INFORMATION SUPPLIED:
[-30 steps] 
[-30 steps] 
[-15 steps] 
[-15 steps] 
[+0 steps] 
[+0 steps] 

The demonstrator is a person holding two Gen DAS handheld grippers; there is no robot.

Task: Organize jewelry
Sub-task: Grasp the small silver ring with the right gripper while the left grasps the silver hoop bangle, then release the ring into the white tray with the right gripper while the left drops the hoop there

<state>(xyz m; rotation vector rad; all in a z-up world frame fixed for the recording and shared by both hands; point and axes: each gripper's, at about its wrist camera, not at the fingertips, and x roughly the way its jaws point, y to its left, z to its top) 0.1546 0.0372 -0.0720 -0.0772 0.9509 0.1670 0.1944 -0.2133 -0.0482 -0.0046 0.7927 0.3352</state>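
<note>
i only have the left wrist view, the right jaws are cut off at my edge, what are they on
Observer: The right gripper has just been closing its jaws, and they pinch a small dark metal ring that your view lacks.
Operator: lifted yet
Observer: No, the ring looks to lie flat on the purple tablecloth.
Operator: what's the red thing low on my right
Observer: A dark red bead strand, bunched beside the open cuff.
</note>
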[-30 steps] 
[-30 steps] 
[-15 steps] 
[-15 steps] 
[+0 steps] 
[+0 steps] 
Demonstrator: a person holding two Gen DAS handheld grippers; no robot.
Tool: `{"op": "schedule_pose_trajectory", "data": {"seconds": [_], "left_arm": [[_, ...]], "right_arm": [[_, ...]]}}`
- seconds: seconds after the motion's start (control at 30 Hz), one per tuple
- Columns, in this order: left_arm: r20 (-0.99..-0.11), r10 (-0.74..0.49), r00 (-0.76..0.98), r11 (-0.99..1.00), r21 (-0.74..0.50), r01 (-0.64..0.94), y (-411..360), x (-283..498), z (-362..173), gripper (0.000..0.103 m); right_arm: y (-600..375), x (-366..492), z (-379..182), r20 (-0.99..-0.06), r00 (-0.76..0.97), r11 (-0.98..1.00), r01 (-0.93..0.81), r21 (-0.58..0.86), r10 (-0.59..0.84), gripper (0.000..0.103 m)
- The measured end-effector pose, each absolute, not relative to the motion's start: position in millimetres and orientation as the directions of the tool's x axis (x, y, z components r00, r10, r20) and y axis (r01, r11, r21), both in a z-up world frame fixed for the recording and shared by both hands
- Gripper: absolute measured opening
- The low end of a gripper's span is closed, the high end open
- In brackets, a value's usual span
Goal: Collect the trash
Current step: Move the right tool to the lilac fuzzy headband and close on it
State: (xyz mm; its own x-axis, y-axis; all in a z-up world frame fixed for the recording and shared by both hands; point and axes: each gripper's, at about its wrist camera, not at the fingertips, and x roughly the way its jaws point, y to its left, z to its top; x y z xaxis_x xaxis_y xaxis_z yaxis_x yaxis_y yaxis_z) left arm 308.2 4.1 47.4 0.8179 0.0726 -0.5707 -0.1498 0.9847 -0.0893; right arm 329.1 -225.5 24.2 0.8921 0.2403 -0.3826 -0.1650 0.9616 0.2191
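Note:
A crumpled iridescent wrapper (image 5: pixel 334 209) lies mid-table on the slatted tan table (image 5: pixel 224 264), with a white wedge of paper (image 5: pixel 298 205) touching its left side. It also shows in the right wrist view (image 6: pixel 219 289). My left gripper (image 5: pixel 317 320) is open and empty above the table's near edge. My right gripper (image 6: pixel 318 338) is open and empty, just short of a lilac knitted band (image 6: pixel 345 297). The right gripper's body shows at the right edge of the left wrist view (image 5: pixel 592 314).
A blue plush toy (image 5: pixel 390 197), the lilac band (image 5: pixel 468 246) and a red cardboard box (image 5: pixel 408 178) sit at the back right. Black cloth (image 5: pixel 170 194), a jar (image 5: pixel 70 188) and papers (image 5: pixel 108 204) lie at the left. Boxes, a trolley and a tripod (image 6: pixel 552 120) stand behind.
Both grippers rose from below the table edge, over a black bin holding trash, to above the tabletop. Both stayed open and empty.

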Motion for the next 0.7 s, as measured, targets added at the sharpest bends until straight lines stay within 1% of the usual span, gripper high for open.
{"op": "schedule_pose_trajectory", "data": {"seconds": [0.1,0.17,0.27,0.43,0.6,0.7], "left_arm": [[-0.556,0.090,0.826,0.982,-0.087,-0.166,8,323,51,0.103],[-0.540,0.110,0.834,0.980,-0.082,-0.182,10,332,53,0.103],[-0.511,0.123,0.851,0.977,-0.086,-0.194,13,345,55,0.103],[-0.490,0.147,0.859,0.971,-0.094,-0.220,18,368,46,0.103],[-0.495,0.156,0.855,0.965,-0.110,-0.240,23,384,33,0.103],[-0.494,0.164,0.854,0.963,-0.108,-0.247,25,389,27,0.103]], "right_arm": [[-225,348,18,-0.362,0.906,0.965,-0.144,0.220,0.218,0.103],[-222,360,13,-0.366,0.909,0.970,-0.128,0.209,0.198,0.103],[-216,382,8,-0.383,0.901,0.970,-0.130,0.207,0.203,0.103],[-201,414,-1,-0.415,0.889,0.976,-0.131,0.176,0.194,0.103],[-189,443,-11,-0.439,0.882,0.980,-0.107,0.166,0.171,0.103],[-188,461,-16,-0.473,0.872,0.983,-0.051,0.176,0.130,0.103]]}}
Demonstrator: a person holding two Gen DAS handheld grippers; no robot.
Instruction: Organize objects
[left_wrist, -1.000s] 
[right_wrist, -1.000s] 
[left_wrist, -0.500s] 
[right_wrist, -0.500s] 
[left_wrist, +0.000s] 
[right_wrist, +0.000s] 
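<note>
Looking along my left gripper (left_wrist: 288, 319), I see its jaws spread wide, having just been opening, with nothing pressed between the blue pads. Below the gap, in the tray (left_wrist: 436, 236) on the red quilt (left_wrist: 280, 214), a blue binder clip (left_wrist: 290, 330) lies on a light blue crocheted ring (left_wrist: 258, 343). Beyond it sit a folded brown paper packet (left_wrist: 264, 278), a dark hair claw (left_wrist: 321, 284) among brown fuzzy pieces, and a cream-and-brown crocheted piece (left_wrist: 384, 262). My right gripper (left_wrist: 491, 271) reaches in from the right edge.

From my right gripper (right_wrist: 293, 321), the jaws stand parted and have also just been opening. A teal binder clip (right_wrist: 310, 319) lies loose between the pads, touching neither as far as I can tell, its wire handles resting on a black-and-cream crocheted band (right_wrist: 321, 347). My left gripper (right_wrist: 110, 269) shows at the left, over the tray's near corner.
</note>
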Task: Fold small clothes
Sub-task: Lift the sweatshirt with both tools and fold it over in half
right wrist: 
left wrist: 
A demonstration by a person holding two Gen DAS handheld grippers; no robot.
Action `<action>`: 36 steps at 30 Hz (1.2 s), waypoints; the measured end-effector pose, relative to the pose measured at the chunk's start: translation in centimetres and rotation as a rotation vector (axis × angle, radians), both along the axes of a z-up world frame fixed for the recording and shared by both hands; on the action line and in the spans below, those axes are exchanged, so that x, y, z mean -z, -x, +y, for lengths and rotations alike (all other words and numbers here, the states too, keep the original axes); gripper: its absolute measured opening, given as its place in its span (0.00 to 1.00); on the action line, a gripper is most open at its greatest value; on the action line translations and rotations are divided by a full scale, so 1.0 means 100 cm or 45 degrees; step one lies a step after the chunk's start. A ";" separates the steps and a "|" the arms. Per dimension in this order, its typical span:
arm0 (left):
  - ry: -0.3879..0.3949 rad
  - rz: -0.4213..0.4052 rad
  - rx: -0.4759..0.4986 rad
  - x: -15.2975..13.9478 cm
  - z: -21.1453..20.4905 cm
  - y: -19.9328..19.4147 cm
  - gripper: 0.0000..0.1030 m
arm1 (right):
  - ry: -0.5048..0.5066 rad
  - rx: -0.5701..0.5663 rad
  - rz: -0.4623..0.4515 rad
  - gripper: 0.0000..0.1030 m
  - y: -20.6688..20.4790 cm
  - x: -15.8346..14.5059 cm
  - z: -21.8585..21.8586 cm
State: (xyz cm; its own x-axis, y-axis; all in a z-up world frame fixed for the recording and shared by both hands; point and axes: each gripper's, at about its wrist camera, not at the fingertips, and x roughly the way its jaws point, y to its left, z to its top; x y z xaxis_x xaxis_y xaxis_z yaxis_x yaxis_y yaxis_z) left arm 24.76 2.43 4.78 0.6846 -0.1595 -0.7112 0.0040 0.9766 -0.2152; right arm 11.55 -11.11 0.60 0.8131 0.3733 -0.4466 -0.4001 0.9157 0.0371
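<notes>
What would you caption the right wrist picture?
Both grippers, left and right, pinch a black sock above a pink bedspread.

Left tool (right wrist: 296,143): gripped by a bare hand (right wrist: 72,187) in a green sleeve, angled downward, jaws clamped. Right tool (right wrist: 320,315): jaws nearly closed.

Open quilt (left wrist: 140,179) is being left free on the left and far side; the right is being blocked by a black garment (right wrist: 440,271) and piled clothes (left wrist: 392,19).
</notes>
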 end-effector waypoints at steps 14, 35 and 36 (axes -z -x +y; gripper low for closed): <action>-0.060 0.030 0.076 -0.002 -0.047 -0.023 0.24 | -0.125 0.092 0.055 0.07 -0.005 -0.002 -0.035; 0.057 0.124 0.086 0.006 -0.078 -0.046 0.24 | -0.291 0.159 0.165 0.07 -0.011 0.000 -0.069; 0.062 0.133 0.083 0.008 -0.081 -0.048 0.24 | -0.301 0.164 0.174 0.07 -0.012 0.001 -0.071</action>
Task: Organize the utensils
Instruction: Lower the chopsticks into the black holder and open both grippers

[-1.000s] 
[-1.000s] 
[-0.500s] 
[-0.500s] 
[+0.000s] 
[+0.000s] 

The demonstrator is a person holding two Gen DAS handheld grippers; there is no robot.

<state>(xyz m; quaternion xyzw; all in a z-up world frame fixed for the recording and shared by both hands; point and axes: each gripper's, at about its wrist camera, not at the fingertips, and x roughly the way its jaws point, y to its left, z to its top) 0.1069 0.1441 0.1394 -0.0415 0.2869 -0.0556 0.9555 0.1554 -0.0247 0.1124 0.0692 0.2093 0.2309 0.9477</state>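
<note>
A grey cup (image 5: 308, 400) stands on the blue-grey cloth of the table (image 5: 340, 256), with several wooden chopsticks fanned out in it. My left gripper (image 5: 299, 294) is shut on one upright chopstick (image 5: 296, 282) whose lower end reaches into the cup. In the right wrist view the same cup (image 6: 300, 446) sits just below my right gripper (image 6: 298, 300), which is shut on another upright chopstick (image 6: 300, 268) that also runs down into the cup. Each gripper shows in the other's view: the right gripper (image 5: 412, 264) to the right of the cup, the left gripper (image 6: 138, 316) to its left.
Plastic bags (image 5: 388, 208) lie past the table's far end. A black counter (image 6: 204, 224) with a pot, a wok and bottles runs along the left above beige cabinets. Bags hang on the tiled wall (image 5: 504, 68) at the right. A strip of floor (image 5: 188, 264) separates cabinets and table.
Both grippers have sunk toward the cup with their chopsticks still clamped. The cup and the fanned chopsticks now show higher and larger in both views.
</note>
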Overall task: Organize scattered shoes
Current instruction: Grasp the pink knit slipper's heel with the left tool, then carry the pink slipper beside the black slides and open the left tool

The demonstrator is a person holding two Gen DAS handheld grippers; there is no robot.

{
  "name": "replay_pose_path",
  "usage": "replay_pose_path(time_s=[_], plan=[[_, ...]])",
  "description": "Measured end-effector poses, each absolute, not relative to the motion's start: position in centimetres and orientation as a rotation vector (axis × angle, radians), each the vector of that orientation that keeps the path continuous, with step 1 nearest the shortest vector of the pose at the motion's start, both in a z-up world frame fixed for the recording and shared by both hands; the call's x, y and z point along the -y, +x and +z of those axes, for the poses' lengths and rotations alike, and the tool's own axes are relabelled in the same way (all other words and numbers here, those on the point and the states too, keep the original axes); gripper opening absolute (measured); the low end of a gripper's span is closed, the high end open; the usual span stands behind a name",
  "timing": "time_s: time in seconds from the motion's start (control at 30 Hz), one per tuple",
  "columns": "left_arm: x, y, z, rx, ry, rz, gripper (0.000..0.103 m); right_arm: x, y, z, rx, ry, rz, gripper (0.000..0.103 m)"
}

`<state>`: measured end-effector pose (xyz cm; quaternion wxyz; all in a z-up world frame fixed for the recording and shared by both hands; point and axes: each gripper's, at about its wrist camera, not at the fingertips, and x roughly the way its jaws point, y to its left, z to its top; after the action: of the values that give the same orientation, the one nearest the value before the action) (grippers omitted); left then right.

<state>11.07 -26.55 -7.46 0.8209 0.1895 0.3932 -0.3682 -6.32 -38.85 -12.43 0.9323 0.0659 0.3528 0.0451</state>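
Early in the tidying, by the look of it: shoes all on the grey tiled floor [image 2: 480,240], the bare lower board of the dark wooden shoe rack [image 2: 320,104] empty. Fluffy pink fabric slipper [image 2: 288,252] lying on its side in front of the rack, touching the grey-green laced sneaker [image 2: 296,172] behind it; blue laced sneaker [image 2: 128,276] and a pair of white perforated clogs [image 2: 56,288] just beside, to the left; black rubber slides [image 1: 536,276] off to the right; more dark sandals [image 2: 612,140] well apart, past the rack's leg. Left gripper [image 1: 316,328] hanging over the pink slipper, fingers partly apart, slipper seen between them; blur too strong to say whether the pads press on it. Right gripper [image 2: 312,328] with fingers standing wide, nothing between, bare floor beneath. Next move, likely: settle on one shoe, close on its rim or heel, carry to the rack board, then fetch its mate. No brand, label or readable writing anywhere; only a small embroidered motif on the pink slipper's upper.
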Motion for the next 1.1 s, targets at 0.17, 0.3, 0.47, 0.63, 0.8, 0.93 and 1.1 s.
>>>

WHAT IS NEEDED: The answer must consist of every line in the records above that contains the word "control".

ANSWER FOR THIS EXERCISE:
- seconds: seconds after the motion's start (control at 30 Hz), one per tuple
  "timing": "time_s: time in seconds from the motion's start (control at 30 Hz), one per tuple",

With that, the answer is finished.